Your assignment
Print the whole listing exactly as it appears, but skip the pictures.
****************************************
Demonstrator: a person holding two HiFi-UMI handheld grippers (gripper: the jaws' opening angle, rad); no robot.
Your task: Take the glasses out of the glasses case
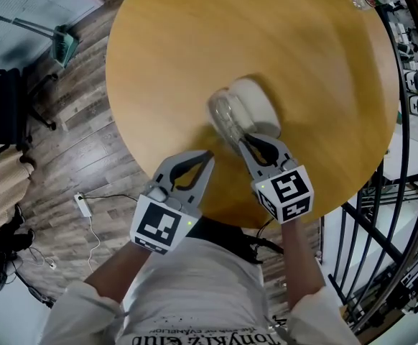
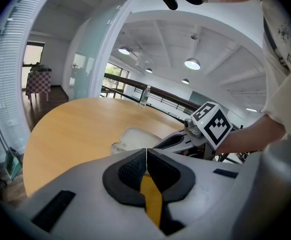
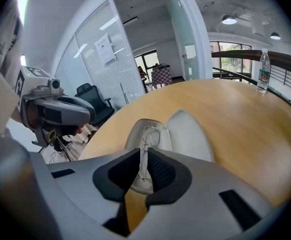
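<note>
Glasses [image 3: 146,134] lie in the open glasses case [image 1: 258,100] on the table [image 1: 194,42], lengthwise straight ahead of the right gripper [image 3: 144,166], already pinched on their wire frame, while the left gripper [image 2: 146,156] hangs closed and empty just beside it.
</note>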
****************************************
Task result
Demonstrator: a person holding two HiFi-UMI handheld grippers (gripper: the jaws' opening angle, rad); no robot.
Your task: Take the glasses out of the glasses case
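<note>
Glasses [image 3: 146,134] lie in the open glasses case [image 1: 258,100] on the table [image 1: 194,42], lengthwise straight ahead of the right gripper [image 3: 144,166], already pinched on their wire frame, while the left gripper [image 2: 146,156] hangs closed and empty just beside it.
</note>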

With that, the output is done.